BEGIN Data provided

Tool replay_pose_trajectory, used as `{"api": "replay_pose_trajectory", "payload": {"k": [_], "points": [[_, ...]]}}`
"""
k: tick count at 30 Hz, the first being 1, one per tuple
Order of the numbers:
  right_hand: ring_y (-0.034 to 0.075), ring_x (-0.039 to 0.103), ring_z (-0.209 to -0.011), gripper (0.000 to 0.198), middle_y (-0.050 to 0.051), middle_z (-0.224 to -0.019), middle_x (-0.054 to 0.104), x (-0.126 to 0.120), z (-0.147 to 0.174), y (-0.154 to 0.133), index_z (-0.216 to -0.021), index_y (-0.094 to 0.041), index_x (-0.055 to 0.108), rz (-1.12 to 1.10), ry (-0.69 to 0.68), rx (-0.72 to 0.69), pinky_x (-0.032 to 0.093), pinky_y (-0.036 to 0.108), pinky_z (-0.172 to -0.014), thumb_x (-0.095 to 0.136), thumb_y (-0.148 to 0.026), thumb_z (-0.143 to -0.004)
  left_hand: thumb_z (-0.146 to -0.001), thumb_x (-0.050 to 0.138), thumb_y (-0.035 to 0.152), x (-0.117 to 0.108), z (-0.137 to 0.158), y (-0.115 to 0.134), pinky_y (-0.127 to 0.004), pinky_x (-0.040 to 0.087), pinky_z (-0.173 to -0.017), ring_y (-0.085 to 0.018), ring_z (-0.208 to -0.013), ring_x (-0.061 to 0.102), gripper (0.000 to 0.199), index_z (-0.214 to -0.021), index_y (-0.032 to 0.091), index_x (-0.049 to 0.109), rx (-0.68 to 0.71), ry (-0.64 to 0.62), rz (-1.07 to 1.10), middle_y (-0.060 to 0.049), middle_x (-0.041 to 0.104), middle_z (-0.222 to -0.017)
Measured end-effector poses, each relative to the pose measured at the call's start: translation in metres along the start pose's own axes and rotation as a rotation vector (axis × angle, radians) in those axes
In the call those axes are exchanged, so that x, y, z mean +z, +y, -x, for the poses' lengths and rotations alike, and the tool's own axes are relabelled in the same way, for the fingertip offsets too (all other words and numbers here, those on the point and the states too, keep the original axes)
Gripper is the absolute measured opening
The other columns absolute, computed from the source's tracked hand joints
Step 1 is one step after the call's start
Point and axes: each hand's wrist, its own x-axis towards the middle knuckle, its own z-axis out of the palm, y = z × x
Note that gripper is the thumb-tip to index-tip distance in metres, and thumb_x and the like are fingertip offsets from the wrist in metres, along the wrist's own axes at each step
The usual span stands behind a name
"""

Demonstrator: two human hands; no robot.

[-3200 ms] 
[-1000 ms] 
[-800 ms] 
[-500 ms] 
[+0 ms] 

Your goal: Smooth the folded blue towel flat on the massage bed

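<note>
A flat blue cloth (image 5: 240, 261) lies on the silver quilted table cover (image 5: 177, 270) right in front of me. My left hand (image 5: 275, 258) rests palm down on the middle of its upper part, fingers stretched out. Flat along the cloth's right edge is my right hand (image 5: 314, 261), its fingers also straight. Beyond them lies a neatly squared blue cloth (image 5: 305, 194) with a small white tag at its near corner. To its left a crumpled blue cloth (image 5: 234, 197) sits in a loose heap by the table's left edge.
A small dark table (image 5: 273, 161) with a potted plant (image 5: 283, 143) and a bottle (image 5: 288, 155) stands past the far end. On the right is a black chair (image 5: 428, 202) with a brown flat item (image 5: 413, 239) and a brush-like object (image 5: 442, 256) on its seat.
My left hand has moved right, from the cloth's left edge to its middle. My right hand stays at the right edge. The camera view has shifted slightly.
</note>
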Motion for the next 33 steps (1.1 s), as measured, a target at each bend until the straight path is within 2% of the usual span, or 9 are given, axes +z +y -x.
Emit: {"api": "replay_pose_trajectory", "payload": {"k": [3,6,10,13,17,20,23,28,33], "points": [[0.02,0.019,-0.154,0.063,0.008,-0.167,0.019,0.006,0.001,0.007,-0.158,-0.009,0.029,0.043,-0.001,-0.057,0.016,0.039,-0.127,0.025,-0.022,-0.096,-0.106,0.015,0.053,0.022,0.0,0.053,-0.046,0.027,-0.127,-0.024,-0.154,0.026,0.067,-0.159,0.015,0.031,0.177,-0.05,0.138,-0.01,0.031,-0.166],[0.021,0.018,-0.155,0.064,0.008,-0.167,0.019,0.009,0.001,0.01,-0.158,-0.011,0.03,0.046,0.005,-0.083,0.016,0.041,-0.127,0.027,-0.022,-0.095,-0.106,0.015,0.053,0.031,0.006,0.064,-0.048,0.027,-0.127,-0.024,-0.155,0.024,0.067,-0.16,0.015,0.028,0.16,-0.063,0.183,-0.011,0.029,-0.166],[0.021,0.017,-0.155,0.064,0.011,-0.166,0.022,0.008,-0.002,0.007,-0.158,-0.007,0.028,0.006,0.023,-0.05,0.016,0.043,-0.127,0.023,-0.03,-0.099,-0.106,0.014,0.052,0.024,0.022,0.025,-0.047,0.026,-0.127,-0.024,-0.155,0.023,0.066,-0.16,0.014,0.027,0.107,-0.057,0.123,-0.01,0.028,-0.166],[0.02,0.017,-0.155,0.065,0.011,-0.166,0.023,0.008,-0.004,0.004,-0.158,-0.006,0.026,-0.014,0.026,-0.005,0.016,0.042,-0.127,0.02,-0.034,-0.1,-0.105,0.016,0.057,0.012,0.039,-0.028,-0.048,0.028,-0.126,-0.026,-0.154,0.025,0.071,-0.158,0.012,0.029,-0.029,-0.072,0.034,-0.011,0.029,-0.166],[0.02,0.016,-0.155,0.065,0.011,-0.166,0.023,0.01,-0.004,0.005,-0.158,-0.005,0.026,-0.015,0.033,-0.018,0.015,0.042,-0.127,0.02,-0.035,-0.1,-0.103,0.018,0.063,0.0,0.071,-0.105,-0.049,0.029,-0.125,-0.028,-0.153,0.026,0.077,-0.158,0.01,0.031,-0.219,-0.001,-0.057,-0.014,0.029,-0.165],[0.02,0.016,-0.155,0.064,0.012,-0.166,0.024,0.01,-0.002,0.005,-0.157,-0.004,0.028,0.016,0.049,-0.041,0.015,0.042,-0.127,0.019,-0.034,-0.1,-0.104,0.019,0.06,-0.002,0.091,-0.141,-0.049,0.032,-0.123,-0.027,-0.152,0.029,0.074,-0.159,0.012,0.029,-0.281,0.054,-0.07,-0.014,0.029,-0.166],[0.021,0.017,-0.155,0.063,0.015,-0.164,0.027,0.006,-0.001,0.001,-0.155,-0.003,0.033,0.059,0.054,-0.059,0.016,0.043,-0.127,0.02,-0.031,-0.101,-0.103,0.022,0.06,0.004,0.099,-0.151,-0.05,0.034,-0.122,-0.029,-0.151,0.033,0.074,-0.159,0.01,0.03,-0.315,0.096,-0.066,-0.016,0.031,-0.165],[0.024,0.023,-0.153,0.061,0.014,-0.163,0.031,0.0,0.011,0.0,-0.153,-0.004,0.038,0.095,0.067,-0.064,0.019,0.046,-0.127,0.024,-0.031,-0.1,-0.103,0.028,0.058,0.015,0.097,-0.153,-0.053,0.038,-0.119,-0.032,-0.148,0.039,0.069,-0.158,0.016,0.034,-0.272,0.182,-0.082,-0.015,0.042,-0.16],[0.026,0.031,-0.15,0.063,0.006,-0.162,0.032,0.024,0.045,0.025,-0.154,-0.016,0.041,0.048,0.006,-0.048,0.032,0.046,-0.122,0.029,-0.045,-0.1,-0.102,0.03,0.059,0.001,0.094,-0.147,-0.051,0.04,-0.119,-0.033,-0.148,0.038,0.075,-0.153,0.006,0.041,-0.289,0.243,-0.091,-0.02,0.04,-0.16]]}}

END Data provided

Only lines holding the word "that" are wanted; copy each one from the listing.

[Answer section]:
In the call those axes are exchanged, so that x, y, z mean +z, +y, -x, for the poses' lengths and rotations alike, and the tool's own axes are relabelled in the same way, for the fingertip offsets too (all other words and numbers here, those on the point and the states too, keep the original axes)
Note that gripper is the thumb-tip to index-tip distance in metres, and thumb_x and the like are fingertip offsets from the wrist in metres, along the wrist's own axes at each step

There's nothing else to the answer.